Петруса вдруг захлестнула злая ревность: а на меня она даже не глядит! Моя жалоба уже ничего для неё не значит! То новые друзья, то новый муж! Всё для них! Для меня она устала, а для «чудовища» и одевается и причёсывается на ночь глядя!
Он попытался ещё одним способом привлечь материнское внимание. Старым испытанным способом.
– Мам, представляешь, Пирит совершенно не разбирается в созвездиях. Говорит: я ворон, я ворон! А сам ни одной птицы на небе не видит! А ещё надо мной насмехается! Но зато…
Мать рассеянно взглянула в зеркало. И в очередной раз ответила не ему, а своим мыслям.
– Пирит туп и неразвит. Удивительно, как это у Клеарха родился столь неполноценный ребёнок! И зачем он оставил его? Уродливых щенков в помёте надо выбраковывать. Они всегда ведут себя как кукушата, вытесняют нормальных, в них заложена особая жизнеспособность.
Петрусу показалось очень обидным, что мать говорит не с ним.
То, что он услышал, вообще не имело отношения к его словам. Он просто хотел похвастаться собственными успехами на фоне сводного брата. Пирит был его единственным товарищем по играм. К тому же, после этого Петрус хотел перейти к описанию его благородного поступка. И был решительно не согласен, что того надо «выбраковывать» – мать явно преувеличивала.
Эх! Этот способ привлечь к себе внимание тоже не сработал!

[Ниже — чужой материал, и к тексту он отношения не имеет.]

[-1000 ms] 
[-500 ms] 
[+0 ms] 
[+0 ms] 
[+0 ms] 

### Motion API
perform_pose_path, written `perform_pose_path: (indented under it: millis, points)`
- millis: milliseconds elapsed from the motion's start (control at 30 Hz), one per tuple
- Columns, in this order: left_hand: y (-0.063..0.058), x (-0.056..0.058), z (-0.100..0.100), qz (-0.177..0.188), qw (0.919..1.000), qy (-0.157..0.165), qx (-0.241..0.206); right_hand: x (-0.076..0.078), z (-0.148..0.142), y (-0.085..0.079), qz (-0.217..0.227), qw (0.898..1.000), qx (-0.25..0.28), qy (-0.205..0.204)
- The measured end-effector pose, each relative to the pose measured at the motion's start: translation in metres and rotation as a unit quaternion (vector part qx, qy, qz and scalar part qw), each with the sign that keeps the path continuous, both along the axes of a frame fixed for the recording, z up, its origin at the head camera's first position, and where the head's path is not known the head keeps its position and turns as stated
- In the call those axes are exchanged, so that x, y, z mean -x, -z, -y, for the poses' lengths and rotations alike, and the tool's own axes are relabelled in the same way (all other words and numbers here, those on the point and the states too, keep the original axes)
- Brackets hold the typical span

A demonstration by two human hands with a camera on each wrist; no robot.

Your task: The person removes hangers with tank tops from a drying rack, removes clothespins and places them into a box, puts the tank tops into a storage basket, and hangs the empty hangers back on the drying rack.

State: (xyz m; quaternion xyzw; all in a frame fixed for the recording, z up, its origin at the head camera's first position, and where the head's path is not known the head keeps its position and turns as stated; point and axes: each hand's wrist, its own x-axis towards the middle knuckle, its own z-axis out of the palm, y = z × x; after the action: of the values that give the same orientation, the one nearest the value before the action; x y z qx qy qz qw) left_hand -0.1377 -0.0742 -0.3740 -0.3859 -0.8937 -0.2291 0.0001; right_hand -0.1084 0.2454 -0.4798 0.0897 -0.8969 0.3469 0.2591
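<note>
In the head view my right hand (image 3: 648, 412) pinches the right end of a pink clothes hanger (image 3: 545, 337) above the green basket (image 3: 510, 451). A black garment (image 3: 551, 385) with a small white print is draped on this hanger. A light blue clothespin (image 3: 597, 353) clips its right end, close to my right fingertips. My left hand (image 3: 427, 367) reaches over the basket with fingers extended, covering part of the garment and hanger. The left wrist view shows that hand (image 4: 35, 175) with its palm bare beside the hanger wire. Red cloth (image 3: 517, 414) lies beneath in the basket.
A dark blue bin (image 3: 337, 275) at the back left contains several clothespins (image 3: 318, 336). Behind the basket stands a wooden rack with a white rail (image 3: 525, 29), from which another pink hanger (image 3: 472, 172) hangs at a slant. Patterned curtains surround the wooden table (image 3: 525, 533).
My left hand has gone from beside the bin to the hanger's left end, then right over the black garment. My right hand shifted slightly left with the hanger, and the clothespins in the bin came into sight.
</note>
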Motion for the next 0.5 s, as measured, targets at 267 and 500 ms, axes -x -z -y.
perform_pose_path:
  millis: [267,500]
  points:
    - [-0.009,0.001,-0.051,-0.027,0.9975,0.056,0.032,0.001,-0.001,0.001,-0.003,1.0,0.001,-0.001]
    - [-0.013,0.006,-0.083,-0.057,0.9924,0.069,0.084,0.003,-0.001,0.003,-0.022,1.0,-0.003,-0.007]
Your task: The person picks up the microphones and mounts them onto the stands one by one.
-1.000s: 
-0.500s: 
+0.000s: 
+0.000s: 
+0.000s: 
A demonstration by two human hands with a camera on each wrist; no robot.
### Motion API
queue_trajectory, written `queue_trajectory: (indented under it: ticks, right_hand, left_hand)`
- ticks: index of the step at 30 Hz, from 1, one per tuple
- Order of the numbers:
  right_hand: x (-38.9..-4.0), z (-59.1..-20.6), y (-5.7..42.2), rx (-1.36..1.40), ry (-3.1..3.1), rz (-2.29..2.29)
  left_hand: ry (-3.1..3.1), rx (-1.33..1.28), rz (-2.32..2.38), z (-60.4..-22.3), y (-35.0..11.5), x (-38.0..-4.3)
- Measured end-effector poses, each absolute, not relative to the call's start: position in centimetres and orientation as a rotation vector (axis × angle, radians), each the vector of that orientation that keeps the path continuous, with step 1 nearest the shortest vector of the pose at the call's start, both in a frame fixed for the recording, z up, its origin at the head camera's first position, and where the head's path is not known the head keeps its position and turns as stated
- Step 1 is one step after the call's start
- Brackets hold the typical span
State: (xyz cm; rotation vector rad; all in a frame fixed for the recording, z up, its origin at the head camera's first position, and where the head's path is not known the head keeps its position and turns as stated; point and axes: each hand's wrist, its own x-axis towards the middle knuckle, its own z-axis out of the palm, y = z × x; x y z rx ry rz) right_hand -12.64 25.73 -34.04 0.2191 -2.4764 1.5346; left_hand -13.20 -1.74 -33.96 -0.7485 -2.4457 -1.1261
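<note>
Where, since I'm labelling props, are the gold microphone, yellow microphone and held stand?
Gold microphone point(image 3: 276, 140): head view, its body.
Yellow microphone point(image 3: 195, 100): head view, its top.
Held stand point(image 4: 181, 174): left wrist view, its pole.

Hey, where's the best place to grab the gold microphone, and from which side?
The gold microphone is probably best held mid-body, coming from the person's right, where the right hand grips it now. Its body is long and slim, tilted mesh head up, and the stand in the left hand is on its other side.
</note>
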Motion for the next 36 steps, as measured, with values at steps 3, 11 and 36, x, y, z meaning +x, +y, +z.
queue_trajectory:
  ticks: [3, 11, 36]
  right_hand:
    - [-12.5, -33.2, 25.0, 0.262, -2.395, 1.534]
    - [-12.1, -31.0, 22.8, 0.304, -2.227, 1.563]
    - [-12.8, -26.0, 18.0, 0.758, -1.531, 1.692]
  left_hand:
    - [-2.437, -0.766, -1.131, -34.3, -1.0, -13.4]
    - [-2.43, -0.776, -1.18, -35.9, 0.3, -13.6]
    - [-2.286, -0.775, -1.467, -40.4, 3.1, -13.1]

Видно, сегодня ему так и не повезёт. Мать выпроводила его из своей комнаты, мягко подтолкнув за плечи в сторону детской половины. А сама направилась в комнаты отчима. Стройная, благоухающая, в шёлковых струящихся одеждах. Он беспомощно посмотрел ей вслед.
– Что, ябеда, не напросился на мамочкино утешение? – Пирит выскочил из-за угла, испугав брата. И сам же обрадовался произведённому эффекту. Петрусу стало стыдно и страшно. Светленькие, нетаганские глазки заплыли слезами.
Брат, конечно, не знал созвездий. И считать не умел так хорошо, как он сам. Да и по-гречески знал лишь несколько простейших фраз. Но зато его голова была забита многим совершенно ненужным, но страшно интересным. Например, он понимал язык летучих мышей и умел пересвистываться с ними. Не боялся выдумывать что-нибудь необычное.
Отец, бывало, бил его за это нещадно, но Пирит, поорав для порядка, быстро всё забывал: и обиду, и то, за что били, оставаясь по-прежнему сам собой.